In Dungeons & Dragons, celestials are the agents of benevolent gods, made by their masters to serve as warriors, leaders, emissaries, intermediaries for humans, and in general to inhabit their domains in the Upper Planes. They are paragons of virtue who battle the agents of disorder and wickedness from the Infernal Realms and help uphold the faith of their god on the mortal world. Despite their direct relationship with the gods, celestials are unique individuals with specific personalities. Famous examples encompass Lumalia and Zariel from the Forgotten Realms world, the Lady of the Lake from Greyhawk, and even Dame Aylin from the game Baldur’s Gate 3.
Celestial lore is markedly less fleshed out in contrast to demonic entities. The chaotic Abyss has 99 layers of expanding chaos and lords of demons warring amongst themselves. The infernal Nine Hells are a version of Game of Thrones with greater violence and more interesting side stories. And that’s not even mentioning the mysterious Yugoloth. In the meantime, all the essential information about celestial beings can be gathered in an hour of wiki reading.

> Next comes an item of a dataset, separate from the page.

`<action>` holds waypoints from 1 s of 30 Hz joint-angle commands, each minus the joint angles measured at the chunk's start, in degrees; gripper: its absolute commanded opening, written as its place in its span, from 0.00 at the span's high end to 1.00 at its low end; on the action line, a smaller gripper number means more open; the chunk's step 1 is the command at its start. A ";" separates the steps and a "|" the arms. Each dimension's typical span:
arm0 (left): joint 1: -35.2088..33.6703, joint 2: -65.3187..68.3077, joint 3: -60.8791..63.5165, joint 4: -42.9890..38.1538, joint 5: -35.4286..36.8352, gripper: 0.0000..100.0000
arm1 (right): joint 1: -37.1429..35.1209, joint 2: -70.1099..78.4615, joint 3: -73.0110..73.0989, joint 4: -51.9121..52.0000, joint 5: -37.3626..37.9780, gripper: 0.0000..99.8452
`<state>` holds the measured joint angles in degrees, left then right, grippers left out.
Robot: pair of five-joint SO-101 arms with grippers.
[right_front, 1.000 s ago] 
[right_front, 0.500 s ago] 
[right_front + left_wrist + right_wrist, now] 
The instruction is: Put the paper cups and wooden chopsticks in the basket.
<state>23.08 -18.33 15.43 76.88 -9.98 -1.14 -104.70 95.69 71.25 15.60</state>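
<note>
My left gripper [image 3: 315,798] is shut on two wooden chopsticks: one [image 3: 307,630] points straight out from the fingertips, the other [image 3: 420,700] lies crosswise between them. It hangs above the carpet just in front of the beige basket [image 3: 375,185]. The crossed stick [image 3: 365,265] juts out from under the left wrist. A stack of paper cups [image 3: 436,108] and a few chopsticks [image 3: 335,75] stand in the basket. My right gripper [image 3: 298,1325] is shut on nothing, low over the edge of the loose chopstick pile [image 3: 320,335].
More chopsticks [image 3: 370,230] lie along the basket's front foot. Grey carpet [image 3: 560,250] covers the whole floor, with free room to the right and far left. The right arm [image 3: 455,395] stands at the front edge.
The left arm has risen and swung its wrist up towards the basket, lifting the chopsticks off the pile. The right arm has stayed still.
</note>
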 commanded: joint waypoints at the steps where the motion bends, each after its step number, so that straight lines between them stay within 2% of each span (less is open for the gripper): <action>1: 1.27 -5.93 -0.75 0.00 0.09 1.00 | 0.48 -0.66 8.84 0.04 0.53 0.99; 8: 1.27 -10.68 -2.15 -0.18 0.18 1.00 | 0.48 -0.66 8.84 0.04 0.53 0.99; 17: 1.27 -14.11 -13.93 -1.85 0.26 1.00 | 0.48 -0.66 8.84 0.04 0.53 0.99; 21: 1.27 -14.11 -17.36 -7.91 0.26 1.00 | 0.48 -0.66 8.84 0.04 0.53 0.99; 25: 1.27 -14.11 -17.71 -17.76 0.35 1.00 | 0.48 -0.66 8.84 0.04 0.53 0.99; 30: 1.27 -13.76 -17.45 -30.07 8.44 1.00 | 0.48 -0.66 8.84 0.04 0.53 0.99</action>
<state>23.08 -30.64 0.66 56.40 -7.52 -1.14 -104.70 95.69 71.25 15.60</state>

It’s not surprising that creatures who look like angels from the Bible went underdeveloped. There are stories that Gary Gygax was uncomfortable about providing gamers game statistics for divine beings they could kill in their sessions, and even if celestials were subsequently developed with a bigger range of appearances and purposes, that problematic origin stunted their development. There’s also only so much what you can do with beings that are created to be divine minions. Sure, they have independent thought, but their narrative potential is restricted. In that sense, the bad guys have far greater liberty: They have defined superiors (Lords of Demons, Infernal Dukes, and etc.) but they’re ultimately fickle and chaotic entities that can spin in a lot of directions without losing their distinct identity.
The Way Campaign 4 of Critical Role Reimagines Heavenly Beings
Honestly, I get it: Celestial beings are simply not very compelling. Divine champions of virtue that smite evil in every manifestation can be cool, but they also become clichéd quickly. That general lack of interest implies we remain unaware of a great deal about celestials. For example, we still don’t know what occurs once the deity who created them dies. There is no official explanation, and every DM is able to devise their own interpretation. The DM Brennan Lee Mulligan chose to center this issue central to the world of Aramán, one where the gods have all been killed by humans in a massive war that ended 70 years prior to the beginning of the story. So what became of the servants of these gods?
Mulligan’s answer is straightforward, terrifying, and very interesting: They became insane and became a blight that destroyed whole nations. A great deal about the history of Aramán, the divine conflict, and its consequences in the current era has yet to be disclosed, but it appears that when the deities died, the celestials became “wild”. They became monsters that could destroy large areas if left unchecked. The audience caught a sight of how scary one of these creatures can be at the conclusion of the second episode, as the character Wicander (Sam Riegel) encountered his “grandfather,” a fearsome celestial kept chained in a massive coffin.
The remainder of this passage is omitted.